She addresses this experience metaphorically on songs found throughout Unknown, which Creager has referred to as her "most personal album". Unable to use her computer to research specific historical situations or people – an approach which she had used when composing much of the band's latter work – she instead chose to write about her "own feelings, rather than taking from something that happened historically". She compared this approach to the one she employed when composing the band's first album, Thanks for the Ether (1996), saying "I used to write songs on paper just from my own thoughts as opposed to 'Google it!
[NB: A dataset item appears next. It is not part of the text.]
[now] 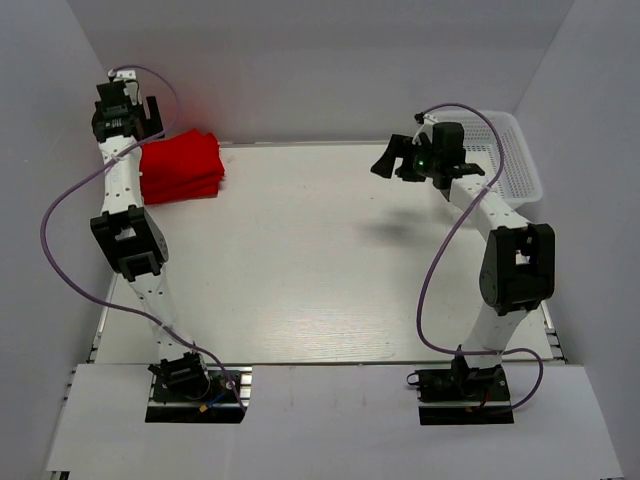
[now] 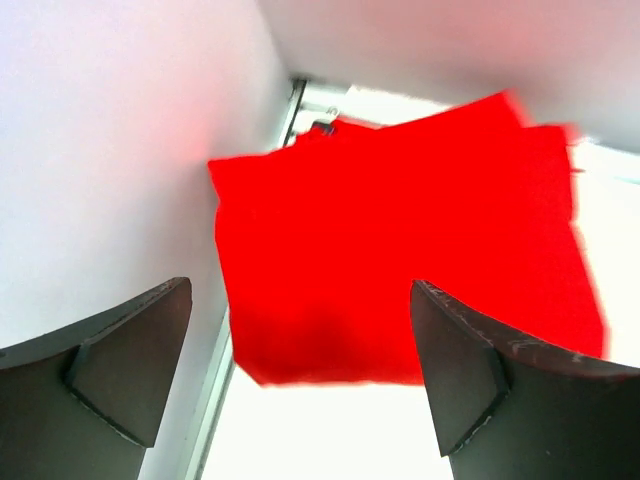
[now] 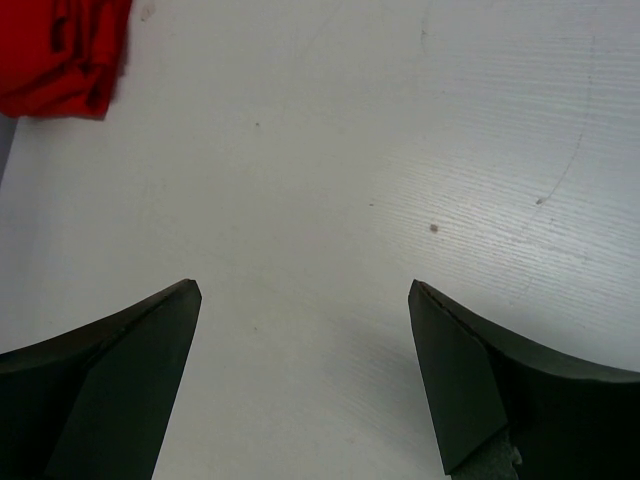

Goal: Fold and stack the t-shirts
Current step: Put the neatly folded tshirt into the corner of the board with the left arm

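The t-shirts [image 1: 182, 168] are bright red and lie folded in a stack at the table's far left corner, against the left wall. In the left wrist view the stack [image 2: 400, 240] shows as a flat red square with its edges slightly offset. My left gripper [image 1: 140, 112] hangs above the stack's far left side, open, with nothing between its fingers [image 2: 300, 284]. My right gripper [image 1: 393, 163] hovers open over the bare table at the far right and holds nothing [image 3: 303, 285]. A corner of the red stack [image 3: 60, 50] shows at the top left of the right wrist view.
A white plastic mesh basket [image 1: 505, 150] stands at the far right corner, just behind the right arm. White walls close in the left, back and right sides. The white table top [image 1: 320, 260] stretches between the two arms.
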`<action>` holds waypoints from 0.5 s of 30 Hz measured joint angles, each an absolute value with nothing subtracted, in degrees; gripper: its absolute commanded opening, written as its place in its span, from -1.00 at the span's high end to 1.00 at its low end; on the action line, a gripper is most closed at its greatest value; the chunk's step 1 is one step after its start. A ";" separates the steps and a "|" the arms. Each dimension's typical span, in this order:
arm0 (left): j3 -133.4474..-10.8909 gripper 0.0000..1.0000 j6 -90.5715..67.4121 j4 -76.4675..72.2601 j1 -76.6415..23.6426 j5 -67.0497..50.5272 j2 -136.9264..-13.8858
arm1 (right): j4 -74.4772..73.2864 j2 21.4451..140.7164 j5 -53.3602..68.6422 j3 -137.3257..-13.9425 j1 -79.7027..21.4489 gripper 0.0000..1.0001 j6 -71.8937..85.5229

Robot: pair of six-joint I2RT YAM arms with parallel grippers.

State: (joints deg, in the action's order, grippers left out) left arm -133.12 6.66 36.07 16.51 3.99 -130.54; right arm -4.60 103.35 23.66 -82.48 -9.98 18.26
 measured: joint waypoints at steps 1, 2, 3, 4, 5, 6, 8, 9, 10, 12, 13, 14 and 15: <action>-132.88 -1.00 6.61 36.51 15.62 5.02 -128.90 | -5.32 103.26 23.09 -82.56 -10.22 -0.81 17.43; -132.31 -1.00 6.55 36.93 14.68 5.58 -126.85 | -6.20 103.18 22.61 -82.41 -10.35 -0.81 16.82; -130.30 -1.00 6.09 36.49 13.67 5.56 -124.27 | -6.55 102.89 22.33 -81.82 -10.55 -0.81 16.10; -127.46 -1.00 5.43 36.69 12.78 5.52 -121.12 | -6.55 102.48 21.82 -81.08 -10.63 -0.81 15.59; -124.03 -1.00 4.56 36.71 11.57 5.39 -117.69 | -6.37 101.45 21.37 -79.05 -10.76 -0.81 15.33; -119.81 -1.00 3.55 36.01 10.26 5.28 -113.97 | -5.91 100.20 20.88 -76.84 -10.81 -0.81 14.92; -110.69 -1.00 0.56 34.15 6.98 4.99 -106.43 | -5.72 97.17 19.51 -71.94 -10.96 -0.81 14.57; -105.23 -1.00 -1.02 32.03 5.02 4.49 -102.74 | -5.76 95.77 18.83 -69.87 -11.03 -0.81 14.55; -97.41 -1.00 -2.92 27.86 2.57 3.81 -98.06 | -5.82 94.37 18.13 -67.72 -11.09 -0.81 14.57; -83.46 -1.00 -6.35 21.96 -3.01 1.17 -90.35 | -5.82 91.81 17.47 -64.12 -11.31 -0.81 14.55; -77.10 -1.00 -7.75 19.42 -5.82 -0.45 -87.39 | -5.65 90.83 17.39 -62.67 -11.38 -0.81 14.55; -71.94 -1.00 -8.91 17.87 -8.93 -1.72 -85.38 | -5.43 89.69 17.30 -61.06 -11.42 -0.81 14.55; -68.36 -1.00 -9.67 17.02 -11.42 -2.48 -84.31 | -5.30 88.68 17.28 -59.48 -11.44 -0.81 14.52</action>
Google it! Google it!', I'm done with that kind of regurgitation".

"Unicorn Horn Mounted" is a fable in which the incident is compared to a gamekeeper hunting the mythical creature for the purpose of removing its horn. As the hunter gloats in his trophy room, the unicorn laments being a "pathetic, broken down pony" with a "gory wound on [her] face", and is left distraught over the loss of her magic. "Sensed" tells the story of the last two humans in a post-apocalyptic world, who choose to interact with one another solely through technology. By refusing to ever establish physical contact, they willingly facilitate the extinction of the human race. On "Psychopathic Logic", Creager comments on the ordeal directly by describing the perpetrator as someone who is blind to real human interaction, living instead through a fantasy on a video screen. She goes on to describe the perpetrator as someone who has "no empathy" and who wants "to own the girl, to own her world". "Indian Weed" deals with the issue of online privacy.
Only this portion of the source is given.